Three years ago, following the white supremacist rally that turned violent in nearby Charlottesville, Norfolk City Council voted to take down its monument—but a state law blocked Norfolk and all other Virginia localities from actually doing so. Around one year ago I started working with activists in Norfolk, Charlottesville, and elsewhere around the state to repeal this law. This spring, the necessary legislation finally passed both houses of the Virginia General Assembly and was signed into law by the governor.

The law was to take effect on July 1—and then history intervened. Confederate monuments again became a focal point for angry protestors, but this time local authorities lost their enthusiasm for cleaning up the graffiti. In Portsmouth, where the City Council had not yet voted to take down its monument, one man was seriously injured as a crowd ripped the statues apart. The status quo for Confederate monuments in Virginia changed almost overnight. Norfolk’s mayor announced that, in the interest of public safety, the city would begin dismantling its monument as soon as possible. Governor Ralph Northam and Richmond Mayor Levar Stoney had already signaled their intent to remove the towering figures of Robert E. Lee and other Confederates from the capital city’s Monument Avenue—a step that few observers, including myself, had thought possible even days before.

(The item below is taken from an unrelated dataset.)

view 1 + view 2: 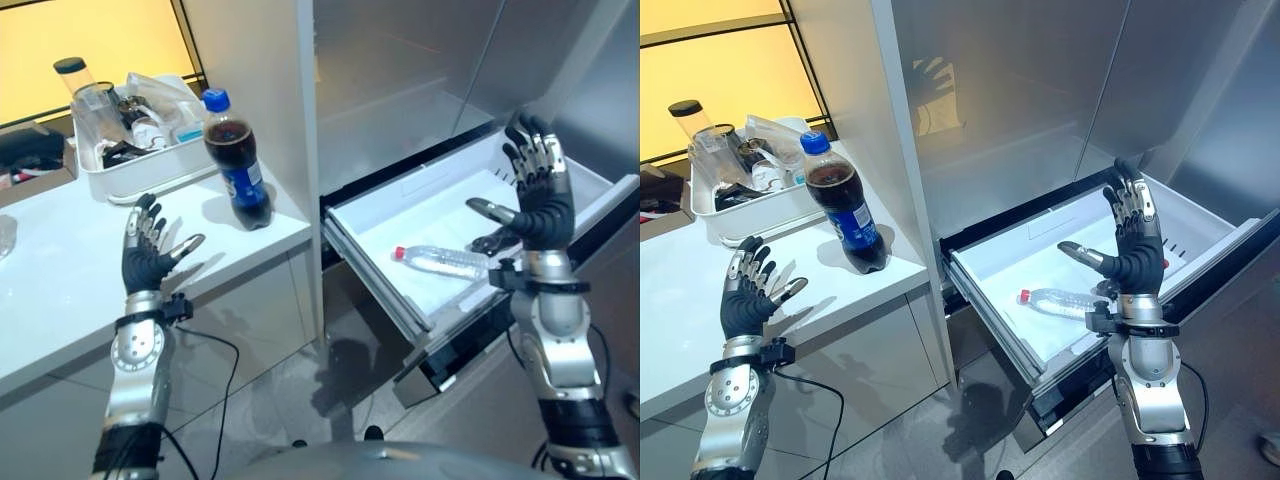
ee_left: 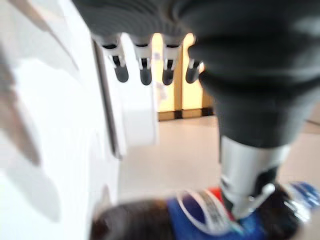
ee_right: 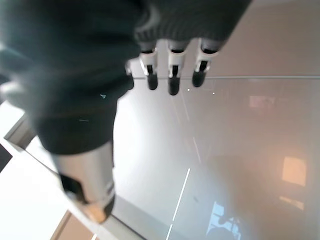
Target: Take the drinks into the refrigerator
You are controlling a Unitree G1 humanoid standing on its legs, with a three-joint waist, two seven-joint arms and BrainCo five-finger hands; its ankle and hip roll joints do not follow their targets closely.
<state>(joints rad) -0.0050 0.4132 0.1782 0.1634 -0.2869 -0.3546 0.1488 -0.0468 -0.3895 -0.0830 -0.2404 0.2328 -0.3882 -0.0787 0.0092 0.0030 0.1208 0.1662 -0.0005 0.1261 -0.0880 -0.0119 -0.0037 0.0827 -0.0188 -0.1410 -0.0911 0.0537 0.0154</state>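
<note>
Left hand [image 1: 146, 262] is raised at lower left of the frame, over the front edge of the white counter [image 1: 60, 290]. Fingers straight and spread, thumb out to the side; it holds nothing.

Right hand [image 1: 541, 205] is raised at right of the frame, above the pulled-out refrigerator drawer [image 1: 372, 258]. Fingers straight and pointing up, thumb extended toward frame left; empty.

Cola bottle [image 1: 236, 164], blue cap and blue label, stands upright on the counter near its right-hand corner, just beside the refrigerator's side wall [image 1: 262, 90]. It is above and to the right of the left hand, apart from it. In the left wrist view the bottle's label appears blurred past the thumb.

Clear water bottle [image 1: 441, 261] with a red cap lies on its side on the drawer's white floor, in the centre-right of the frame, cap toward frame left. It sits below and left of the right hand, not touching it.

White tray [image 1: 150, 168] of assorted containers sits at upper left, on the counter behind the cola bottle.
</note>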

Taking down the Confederate monuments is an important, and long overdue, step for Virginia. There’s a lot we can learn from Germans’ experience in coming to terms with the painful aspects of their history, and acknowledging and memorializing past injustices. I’ve written about this in my local newspaper.

 

Here are authors I’ve learned from (and I’ll keep updating the list occasionally):

Marc Fisher, “Why those Confederate soldier statues look at lot like their Union counterparts” (The Washington Post, 8/8/17): A useful reminder that many of the monuments under discussion were not one-of-a-kind works of art.

James Comey, “Take down the Confederate statues now” (The Washington Post, 2/7/19): OK, I know, it’s James Comey, I have mixed feelings about him, too. But this is the op-ed I read that encouraged me to stop thinking about the monuments and actually do something about them.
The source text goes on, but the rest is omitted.